直鎖状DNA基質の両端を官能基化した後、反応を行う。まず、S-400スピンカラムを4本取り、それらを少なくとも30秒間ボルテックスして樹脂を再懸濁します。その後、735Gで1分間遠心分離し、保存バッファを取り出します。
カラムを1.5ミリリットルのチューブに取り替えます。直ちに、100 マイクロリットルの二重官能基化直鎖状 DNA 溶液を各カラムに加えます。カラムを 735G で 2 分間遠心分離し、取り込まれていないヌクレオチドを保持したまま DNA をカラムに流します。
4つのカラムからDNAを含むフロースルーをプールした後、ピペットで容量を測定します。次に、M-280ストレプトアビジンでコーティングされた磁気ビーズを30秒間ボルテックスして再懸濁します。再懸濁した磁気ビーズの4ミリグラムをきれいな1.5ミリリットルのチューブに移します。

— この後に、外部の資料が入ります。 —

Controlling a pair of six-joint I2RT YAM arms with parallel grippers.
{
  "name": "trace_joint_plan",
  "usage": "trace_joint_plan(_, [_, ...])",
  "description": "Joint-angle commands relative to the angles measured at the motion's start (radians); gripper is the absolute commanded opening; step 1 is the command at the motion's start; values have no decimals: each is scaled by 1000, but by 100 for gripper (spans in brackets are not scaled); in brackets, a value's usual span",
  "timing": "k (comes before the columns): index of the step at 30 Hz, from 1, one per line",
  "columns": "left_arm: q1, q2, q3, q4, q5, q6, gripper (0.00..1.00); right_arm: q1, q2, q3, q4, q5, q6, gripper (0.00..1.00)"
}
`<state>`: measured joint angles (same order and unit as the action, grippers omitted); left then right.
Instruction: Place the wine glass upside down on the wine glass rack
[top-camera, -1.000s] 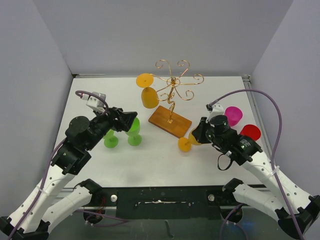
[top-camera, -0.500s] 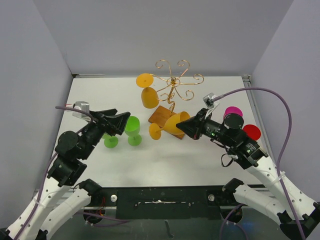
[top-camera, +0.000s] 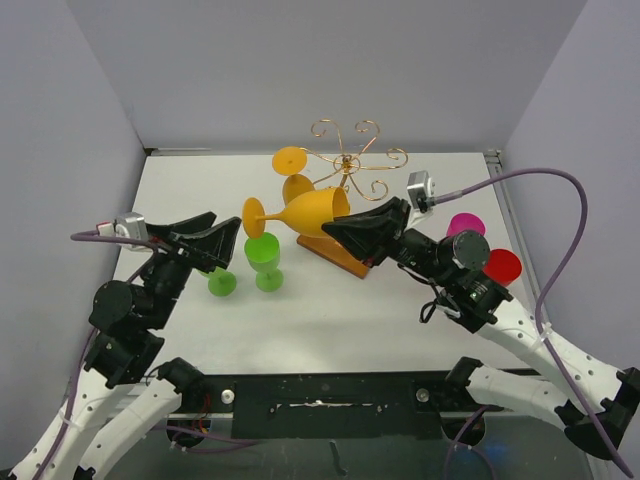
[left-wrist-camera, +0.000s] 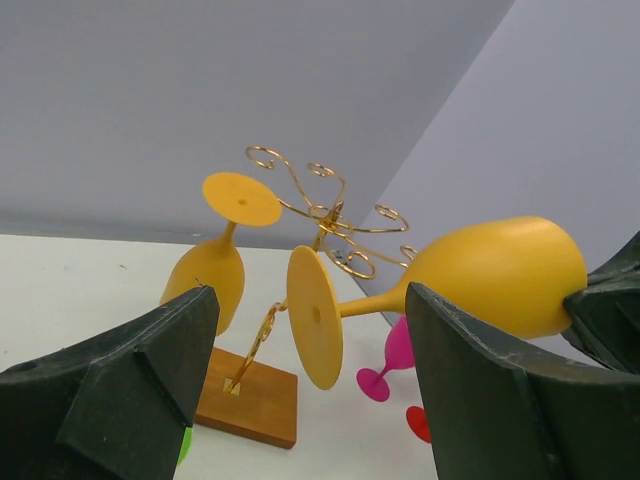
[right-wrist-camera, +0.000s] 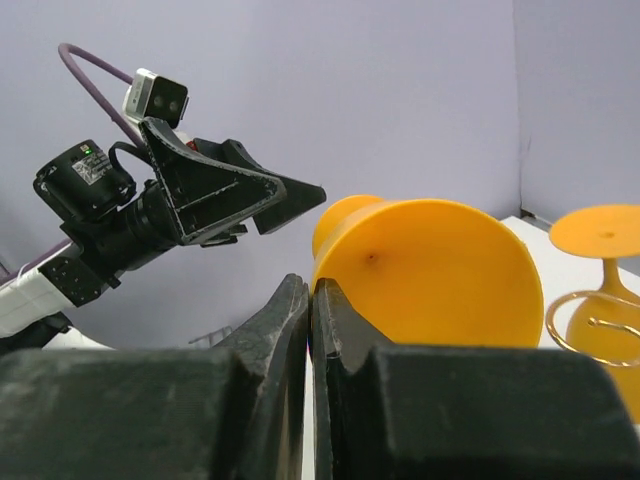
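Pinching the wine glass (top-camera: 305, 212) by its bowl rim only, right jaws clamped on that thin edge, sideways in mid-air close by the wine glass rack (top-camera: 345, 165), foot toward the wide-apart, empty left jaws. Likely to pivot or slip while inverting; may also knock the hung orange glass (top-camera: 289, 161) or snag a scroll.

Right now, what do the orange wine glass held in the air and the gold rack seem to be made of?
Orange goblet-shaped wine glass: probably moulded plastic, matte; fully opaque, even colour, only soft highlights. Thin gold scrolled wire wine glass rack: likely metal wire, polished; it glints along its curls. Its rectangular brown base: seemingly wood, smooth with a slight sheen; grain too faint to confirm.
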<state>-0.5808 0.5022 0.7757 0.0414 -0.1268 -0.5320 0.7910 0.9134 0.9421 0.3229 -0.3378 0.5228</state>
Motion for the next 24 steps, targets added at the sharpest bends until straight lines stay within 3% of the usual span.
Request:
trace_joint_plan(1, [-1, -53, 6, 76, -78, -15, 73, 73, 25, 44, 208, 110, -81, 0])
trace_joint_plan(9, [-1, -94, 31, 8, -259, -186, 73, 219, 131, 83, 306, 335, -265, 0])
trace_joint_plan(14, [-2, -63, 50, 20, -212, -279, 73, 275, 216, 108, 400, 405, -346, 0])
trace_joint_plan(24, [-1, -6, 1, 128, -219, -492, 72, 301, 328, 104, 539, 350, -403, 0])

チューブを磁気ラックに1分間置き、ビーズを収集してから、ストレージバッファーを取り外してください。ビーズを1ミリリットルのバッファーAに再懸濁し、5秒間ボルテックスしてから、ビーズを室温で5分間インキュベートします。チューブを磁気ホルダーに1分間置いて、ビーズを収集します。

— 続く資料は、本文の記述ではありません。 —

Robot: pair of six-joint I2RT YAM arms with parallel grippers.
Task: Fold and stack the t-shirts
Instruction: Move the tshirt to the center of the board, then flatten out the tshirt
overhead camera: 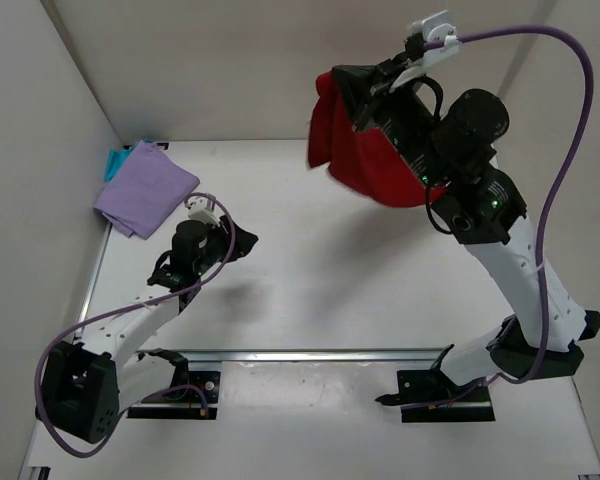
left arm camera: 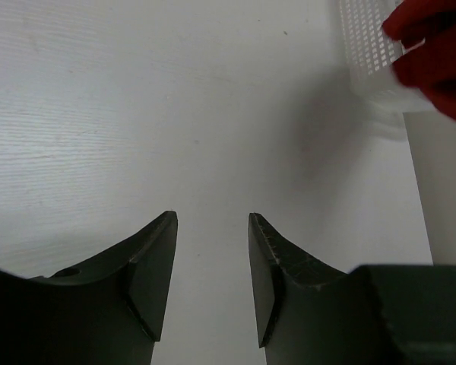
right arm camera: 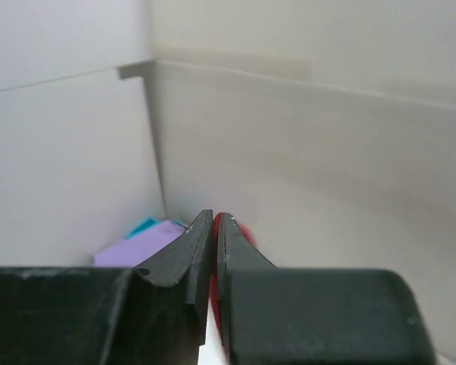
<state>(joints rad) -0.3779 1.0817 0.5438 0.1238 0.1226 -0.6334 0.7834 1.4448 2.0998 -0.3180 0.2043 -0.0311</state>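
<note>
Right gripper: we see it raised high at far right, pinching the red t-shirt, which hangs.
Left gripper: spread, low over table.
Lavender t-shirt: far-left corner, atop teal t-shirt.

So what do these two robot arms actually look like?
Both arms have white links and black joints on black bases. A purple cable loops along each. The left gripper and right gripper have dark, wedge-shaped fingers. Small green lights glow on the right arm.
</note>
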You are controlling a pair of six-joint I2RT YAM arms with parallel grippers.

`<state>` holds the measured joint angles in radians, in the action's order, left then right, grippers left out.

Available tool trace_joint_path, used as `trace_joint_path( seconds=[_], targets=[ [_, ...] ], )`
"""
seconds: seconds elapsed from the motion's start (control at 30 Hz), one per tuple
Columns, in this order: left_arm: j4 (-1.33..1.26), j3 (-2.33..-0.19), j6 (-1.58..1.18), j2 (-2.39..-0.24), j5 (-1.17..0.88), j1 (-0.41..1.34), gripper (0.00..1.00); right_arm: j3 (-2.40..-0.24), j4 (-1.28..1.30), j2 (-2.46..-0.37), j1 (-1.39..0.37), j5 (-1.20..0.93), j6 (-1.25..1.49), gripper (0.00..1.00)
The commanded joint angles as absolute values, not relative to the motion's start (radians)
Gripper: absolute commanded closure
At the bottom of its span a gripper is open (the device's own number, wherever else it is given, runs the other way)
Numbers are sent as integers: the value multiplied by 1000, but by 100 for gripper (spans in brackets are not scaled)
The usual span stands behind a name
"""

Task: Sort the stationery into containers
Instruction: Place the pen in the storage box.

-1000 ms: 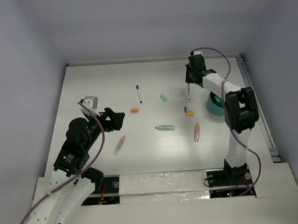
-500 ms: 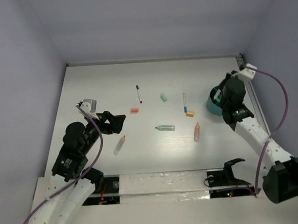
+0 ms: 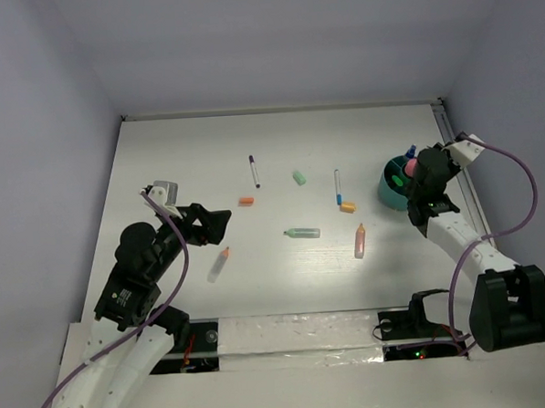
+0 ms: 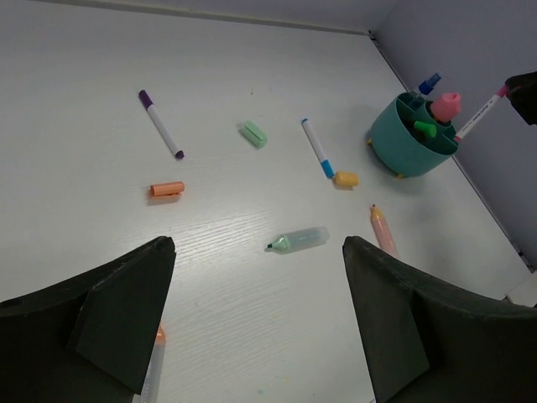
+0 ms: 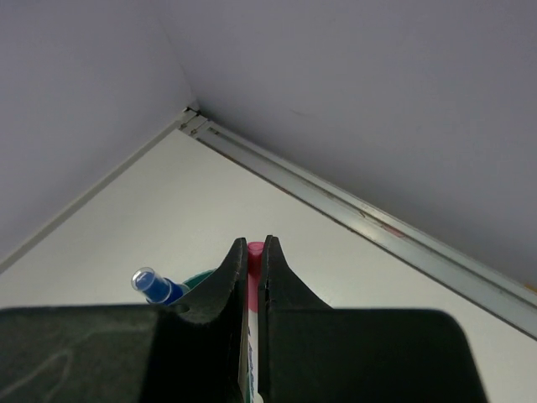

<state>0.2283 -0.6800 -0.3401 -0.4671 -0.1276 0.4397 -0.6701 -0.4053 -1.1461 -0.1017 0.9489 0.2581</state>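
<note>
My right gripper (image 5: 255,243) is shut on a thin white pen with a pink cap (image 5: 254,252). It holds the pen slanting over the rim of the round teal tub (image 3: 391,194), at the table's right edge. The left wrist view shows that pen (image 4: 480,116) beside the tub (image 4: 403,155), which holds a pink-capped tube (image 4: 446,105), a blue pen (image 4: 428,84) and a green piece. My left gripper (image 3: 220,223) hangs open and empty over the left part of the table. A pale-green marker (image 4: 299,240) lies ahead of its fingers.
Loose on the table lie a purple-capped pen (image 3: 253,171), a green cap (image 3: 299,177), an orange cap (image 3: 246,201), a blue-tipped pen (image 3: 337,186), a yellow-orange cap (image 3: 348,205), a salmon marker (image 3: 359,241) and an orange-tipped marker (image 3: 219,263). A metal rail (image 3: 474,203) runs along the right edge.
My right arm has swung from the middle of the table to the teal tub, carrying the pen with it. The left gripper has barely moved.
</note>
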Motion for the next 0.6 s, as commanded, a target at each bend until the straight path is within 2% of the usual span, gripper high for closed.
trace_joint_path(
  seconds=[0.0, 0.57],
  targets=[
    [184, -675, -327, -468, -140, 449, 21, -649, -543, -1183, -94, 1028, 265, 100],
    [183, -676, -325, -485, -138, 449, 21, -632, -607, -1310, -84, 1037, 285, 100]
  ],
)
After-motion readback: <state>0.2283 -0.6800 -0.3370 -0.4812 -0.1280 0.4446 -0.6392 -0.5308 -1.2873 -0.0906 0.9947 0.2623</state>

バッファーAを除去した後、ピペッティングによりビーズを400マイクロリットルの2XバッファーAに再懸濁します。その後、400マイクロリットルの官能基化DNA溶液をビーズに加え、ピペッティングで穏やかに混合します。ビーズDNA混合物を摂氏4度で一晩インキュベートし、端から端まで回転させます。
翌日、磁気ビーズに結合したDNAの総量を計算する前に、磁気ラックを使用して上清を取り除きます。次いで、緩衝液Bおよび緩衝Cでビーズを順次洗浄し、ビーズを300マイクロリットルの緩衝Cに再懸濁し、4つの75マイクロリットルのアリコートを作製する。